> **WORK INSTRUCTION**: Images are not part of the copy; transcribe all the data exactly.
(GIVEN RECORDS begins)
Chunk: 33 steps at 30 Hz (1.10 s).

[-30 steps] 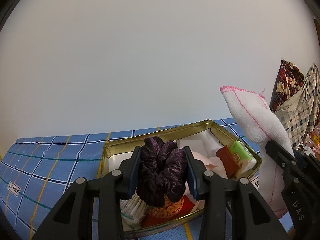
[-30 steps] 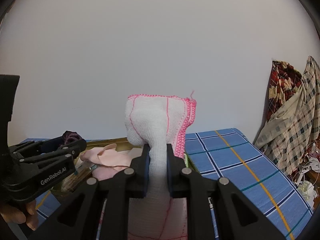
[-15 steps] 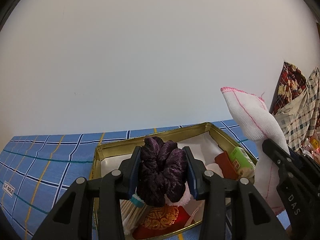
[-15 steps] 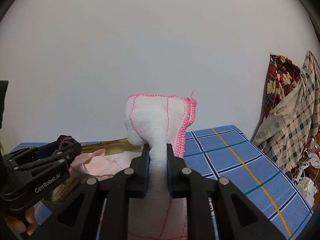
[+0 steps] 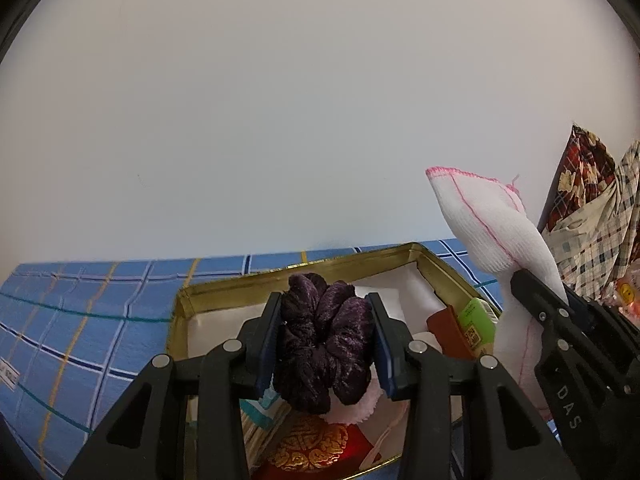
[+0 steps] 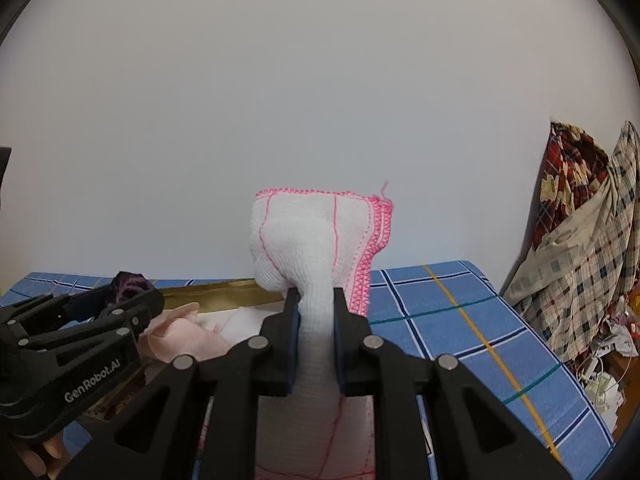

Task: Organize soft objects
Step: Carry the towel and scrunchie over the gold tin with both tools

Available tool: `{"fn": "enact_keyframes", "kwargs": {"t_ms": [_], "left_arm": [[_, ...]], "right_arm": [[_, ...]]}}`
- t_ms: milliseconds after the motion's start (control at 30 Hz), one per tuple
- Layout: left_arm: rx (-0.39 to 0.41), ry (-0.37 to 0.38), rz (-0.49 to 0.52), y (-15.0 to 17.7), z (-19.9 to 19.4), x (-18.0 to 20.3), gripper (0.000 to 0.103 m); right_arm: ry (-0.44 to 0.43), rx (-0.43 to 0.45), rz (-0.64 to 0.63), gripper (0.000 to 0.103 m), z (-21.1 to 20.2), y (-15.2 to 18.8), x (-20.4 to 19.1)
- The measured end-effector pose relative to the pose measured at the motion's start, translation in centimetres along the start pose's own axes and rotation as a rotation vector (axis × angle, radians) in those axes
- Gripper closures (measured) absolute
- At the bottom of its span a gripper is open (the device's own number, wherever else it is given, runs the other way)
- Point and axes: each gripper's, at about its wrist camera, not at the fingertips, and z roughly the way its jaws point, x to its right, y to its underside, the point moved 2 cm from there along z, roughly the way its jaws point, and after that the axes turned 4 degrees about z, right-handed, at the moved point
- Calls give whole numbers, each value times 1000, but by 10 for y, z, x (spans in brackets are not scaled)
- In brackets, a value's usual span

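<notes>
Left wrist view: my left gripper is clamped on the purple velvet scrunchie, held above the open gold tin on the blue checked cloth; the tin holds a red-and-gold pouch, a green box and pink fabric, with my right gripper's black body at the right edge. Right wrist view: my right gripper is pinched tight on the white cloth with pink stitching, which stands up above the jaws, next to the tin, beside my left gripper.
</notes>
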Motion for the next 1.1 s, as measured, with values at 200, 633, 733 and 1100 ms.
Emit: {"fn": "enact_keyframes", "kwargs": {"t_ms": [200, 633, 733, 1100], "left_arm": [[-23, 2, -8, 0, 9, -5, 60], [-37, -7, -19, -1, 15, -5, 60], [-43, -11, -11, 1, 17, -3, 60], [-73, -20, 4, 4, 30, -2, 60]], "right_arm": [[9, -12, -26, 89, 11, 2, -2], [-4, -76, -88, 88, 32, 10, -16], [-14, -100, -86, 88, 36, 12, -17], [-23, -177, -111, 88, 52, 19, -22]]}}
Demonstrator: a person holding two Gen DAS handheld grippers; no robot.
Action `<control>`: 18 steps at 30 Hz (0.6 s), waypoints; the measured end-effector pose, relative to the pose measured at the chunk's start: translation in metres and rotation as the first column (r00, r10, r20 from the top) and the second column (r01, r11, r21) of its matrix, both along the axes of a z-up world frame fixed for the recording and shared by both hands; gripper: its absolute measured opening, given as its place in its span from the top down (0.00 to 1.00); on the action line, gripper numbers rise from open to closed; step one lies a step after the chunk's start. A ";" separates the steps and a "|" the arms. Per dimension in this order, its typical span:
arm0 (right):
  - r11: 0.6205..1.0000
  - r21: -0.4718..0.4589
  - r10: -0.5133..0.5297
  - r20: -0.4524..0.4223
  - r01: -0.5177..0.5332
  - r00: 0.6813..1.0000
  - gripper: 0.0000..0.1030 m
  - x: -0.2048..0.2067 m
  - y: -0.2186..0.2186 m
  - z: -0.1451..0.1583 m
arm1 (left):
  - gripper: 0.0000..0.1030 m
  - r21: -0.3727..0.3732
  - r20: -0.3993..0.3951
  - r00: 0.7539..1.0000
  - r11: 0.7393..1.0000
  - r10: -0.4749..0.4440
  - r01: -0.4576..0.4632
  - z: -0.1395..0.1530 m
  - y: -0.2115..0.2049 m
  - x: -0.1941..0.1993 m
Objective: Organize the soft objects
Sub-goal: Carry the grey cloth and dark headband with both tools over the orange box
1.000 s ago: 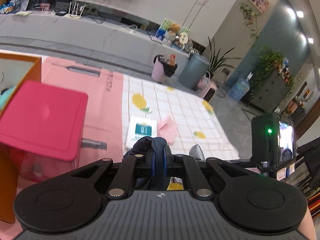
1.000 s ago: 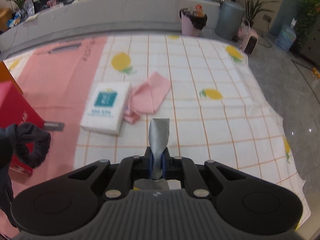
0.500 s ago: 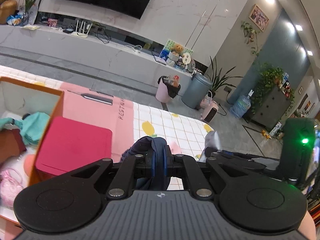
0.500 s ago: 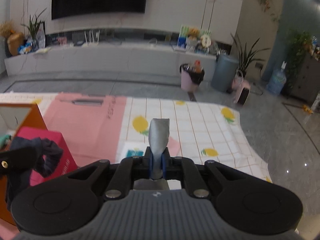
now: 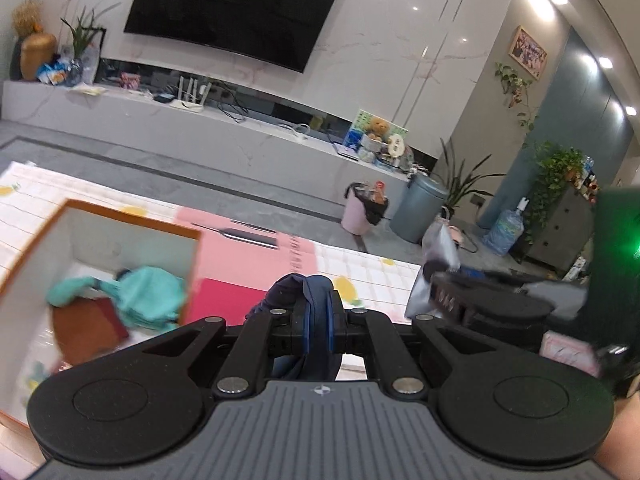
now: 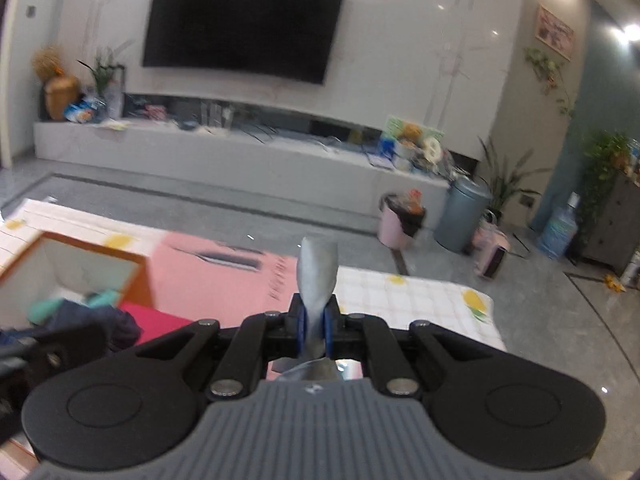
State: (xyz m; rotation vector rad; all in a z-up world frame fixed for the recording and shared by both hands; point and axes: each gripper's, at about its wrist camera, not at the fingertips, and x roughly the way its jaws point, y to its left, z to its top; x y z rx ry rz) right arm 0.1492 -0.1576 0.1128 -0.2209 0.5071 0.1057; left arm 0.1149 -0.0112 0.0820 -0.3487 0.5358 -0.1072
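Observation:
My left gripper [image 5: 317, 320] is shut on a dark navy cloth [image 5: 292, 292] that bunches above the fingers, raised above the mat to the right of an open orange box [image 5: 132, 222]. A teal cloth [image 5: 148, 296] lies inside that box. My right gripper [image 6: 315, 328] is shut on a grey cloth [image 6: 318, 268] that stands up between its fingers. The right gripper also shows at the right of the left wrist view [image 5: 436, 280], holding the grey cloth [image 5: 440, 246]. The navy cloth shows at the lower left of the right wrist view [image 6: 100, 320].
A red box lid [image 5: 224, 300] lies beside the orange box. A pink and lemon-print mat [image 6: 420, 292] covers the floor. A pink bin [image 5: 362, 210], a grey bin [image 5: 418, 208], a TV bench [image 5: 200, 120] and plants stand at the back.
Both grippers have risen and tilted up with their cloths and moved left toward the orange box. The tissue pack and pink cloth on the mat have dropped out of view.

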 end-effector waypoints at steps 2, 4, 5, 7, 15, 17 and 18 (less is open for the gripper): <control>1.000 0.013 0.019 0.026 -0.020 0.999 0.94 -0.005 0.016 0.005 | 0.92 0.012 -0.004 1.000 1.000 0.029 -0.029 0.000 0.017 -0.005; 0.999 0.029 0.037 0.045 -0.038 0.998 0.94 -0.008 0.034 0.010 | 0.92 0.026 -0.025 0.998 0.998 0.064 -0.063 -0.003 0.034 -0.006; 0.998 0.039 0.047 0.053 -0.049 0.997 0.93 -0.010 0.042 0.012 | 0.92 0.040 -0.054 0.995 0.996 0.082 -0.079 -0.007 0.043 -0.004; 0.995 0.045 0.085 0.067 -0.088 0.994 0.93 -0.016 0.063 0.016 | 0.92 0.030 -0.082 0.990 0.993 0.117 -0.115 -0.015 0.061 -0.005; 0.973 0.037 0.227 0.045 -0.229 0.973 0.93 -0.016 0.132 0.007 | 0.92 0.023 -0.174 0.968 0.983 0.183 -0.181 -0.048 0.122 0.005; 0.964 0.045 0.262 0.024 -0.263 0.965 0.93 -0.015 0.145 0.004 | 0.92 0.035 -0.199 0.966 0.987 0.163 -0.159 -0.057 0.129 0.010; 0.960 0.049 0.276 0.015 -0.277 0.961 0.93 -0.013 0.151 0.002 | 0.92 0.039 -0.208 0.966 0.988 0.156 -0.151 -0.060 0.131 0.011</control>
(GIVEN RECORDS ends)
> **ANSWER FOR THE TASK**:
Chunk: 33 steps at 30 Hz (1.10 s).

[-30 steps] 
[-30 steps] 
[-15 steps] 
[-15 steps] 
[+0 steps] 
[+0 steps] 

Task: Organize soft objects
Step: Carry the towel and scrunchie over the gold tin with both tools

Available tool: `{"fn": "enact_keyframes", "kwargs": {"t_ms": [_], "left_arm": [[_, ...]], "right_arm": [[_, ...]]}}`
- t_ms: milliseconds after the motion's start (control at 30 Hz), one per tuple
- Layout: left_arm: rx (-0.39 to 0.41), ry (-0.37 to 0.38), rz (-0.49 to 0.52), y (-15.0 to 17.7), z (-19.9 to 19.4), x (-18.0 to 20.3), gripper (0.000 to 0.103 m); right_arm: ry (-0.44 to 0.43), rx (-0.43 to 0.45), rz (-0.64 to 0.63), gripper (0.000 to 0.103 m), z (-21.1 to 20.2), y (-15.2 to 18.8), x (-20.4 to 19.1)
- The measured end-effector pose relative to the pose measured at the motion's start, translation in centimetres along the start pose's own axes and rotation as a rotation vector (axis × angle, radians) in those axes
- Gripper closures (measured) absolute
- At the bottom of its span a gripper is open (the device's own number, wherever else it is given, runs the other way)
- Point and axes: each gripper's, at about its wrist camera, not at the fingertips, and z roughly the way its jaws point, x to its right, y to its underside, the point moved 2 cm from there along z, roughly the way its jaws point, and after that the axes turned 4 degrees about z, right-handed, at the moved point
- Calls give whole numbers, each value times 1000, but by 10 for y, z, x (spans in brackets are not scaled)
- In brackets, a value's usual span

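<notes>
Left wrist view: my left gripper is clamped on the purple velvet scrunchie, held above the open gold tin on the blue checked cloth; the tin holds a red-and-gold pouch, a green box and pink fabric, with my right gripper's black body at the right edge. Right wrist view: my right gripper is pinched tight on the white cloth with pink stitching, which stands up above the jaws, next to the tin, beside my left gripper.
</notes>
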Motion for the next 1.1 s, as measured, with values at 200, 633, 733 and 1100 ms.
Emit: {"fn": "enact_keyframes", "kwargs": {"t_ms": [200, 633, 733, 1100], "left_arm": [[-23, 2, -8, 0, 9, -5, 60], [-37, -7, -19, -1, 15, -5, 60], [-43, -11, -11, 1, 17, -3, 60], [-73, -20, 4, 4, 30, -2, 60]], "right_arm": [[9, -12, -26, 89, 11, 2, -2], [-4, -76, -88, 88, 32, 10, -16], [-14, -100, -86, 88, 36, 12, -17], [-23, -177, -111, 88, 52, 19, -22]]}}
Demonstrator: a person holding two Gen DAS handheld grippers; no robot.
Action `<control>`: 18 steps at 30 Hz (0.6 s), waypoints; the measured end-effector pose, relative to the pose measured at the chunk's start: translation in metres and rotation as the first column (r00, r10, r20 from the top) and the second column (r01, r11, r21) of its matrix, both along the axes of a z-up world frame fixed for the recording and shared by both hands; gripper: its absolute measured opening, given as its place in its span from the top down (0.00 to 1.00); on the action line, gripper numbers rise from open to closed; step one lies a step after the chunk's start. A ";" separates the steps and a "|" the arms. Per dimension in this order, its typical span:
arm0 (right):
  - r11: 0.6205..1.0000
  - r21: -0.4718..0.4589
  - r10: -0.5133..0.5297
  - r20: -0.4524..0.4223
  - r01: -0.5177..0.5332
  - r00: 0.6813..1.0000
  - gripper: 0.0000..0.1030 m
  - x: -0.2048..0.2067 m
  - y: -0.2186..0.2186 m
  - z: -0.1451..0.1583 m
arm1 (left):
  - gripper: 0.0000..0.1030 m
  - r21: -0.3727..0.3732
  - r20: -0.3993..0.3951
  - r00: 0.7539..1.0000
  - r11: 0.7393..1.0000
  - r10: -0.4749..0.4440
  - r01: -0.4576..0.4632
  - z: -0.1395..0.1530 m
  - y: -0.2115..0.2049 m
  - x: -0.1941..0.1993 m
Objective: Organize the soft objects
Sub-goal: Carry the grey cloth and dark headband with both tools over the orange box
1.000 s ago: 
1.000 s ago: 
0.500 s ago: 
0.500 s ago: 
now: 
now: 
State: (xyz m; rotation vector rad; all in a z-up world frame fixed for the recording and shared by both hands; point and axes: each gripper's, at about its wrist camera, not at the fingertips, and x roughly the way its jaws point, y to its left, z to its top; x y z rx ry rz) right arm 0.1492 -0.1576 0.1128 -0.2209 0.5071 0.1057; left arm 0.1149 -0.0112 0.0820 -0.3487 0.5358 -0.1072
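Observation:
My left gripper [image 5: 317, 320] is shut on a dark navy cloth [image 5: 292, 292] that bunches above the fingers, raised above the mat to the right of an open orange box [image 5: 132, 222]. A teal cloth [image 5: 148, 296] lies inside that box. My right gripper [image 6: 315, 328] is shut on a grey cloth [image 6: 318, 268] that stands up between its fingers. The right gripper also shows at the right of the left wrist view [image 5: 436, 280], holding the grey cloth [image 5: 440, 246]. The navy cloth shows at the lower left of the right wrist view [image 6: 100, 320].
A red box lid [image 5: 224, 300] lies beside the orange box. A pink and lemon-print mat [image 6: 420, 292] covers the floor. A pink bin [image 5: 362, 210], a grey bin [image 5: 418, 208], a TV bench [image 5: 200, 120] and plants stand at the back.
Both grippers have risen and tilted up with their cloths and moved left toward the orange box. The tissue pack and pink cloth on the mat have dropped out of view.
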
 end-effector waypoints at steps 2, 4, 5, 7, 15, 17 and 18 (less is open for the gripper): <control>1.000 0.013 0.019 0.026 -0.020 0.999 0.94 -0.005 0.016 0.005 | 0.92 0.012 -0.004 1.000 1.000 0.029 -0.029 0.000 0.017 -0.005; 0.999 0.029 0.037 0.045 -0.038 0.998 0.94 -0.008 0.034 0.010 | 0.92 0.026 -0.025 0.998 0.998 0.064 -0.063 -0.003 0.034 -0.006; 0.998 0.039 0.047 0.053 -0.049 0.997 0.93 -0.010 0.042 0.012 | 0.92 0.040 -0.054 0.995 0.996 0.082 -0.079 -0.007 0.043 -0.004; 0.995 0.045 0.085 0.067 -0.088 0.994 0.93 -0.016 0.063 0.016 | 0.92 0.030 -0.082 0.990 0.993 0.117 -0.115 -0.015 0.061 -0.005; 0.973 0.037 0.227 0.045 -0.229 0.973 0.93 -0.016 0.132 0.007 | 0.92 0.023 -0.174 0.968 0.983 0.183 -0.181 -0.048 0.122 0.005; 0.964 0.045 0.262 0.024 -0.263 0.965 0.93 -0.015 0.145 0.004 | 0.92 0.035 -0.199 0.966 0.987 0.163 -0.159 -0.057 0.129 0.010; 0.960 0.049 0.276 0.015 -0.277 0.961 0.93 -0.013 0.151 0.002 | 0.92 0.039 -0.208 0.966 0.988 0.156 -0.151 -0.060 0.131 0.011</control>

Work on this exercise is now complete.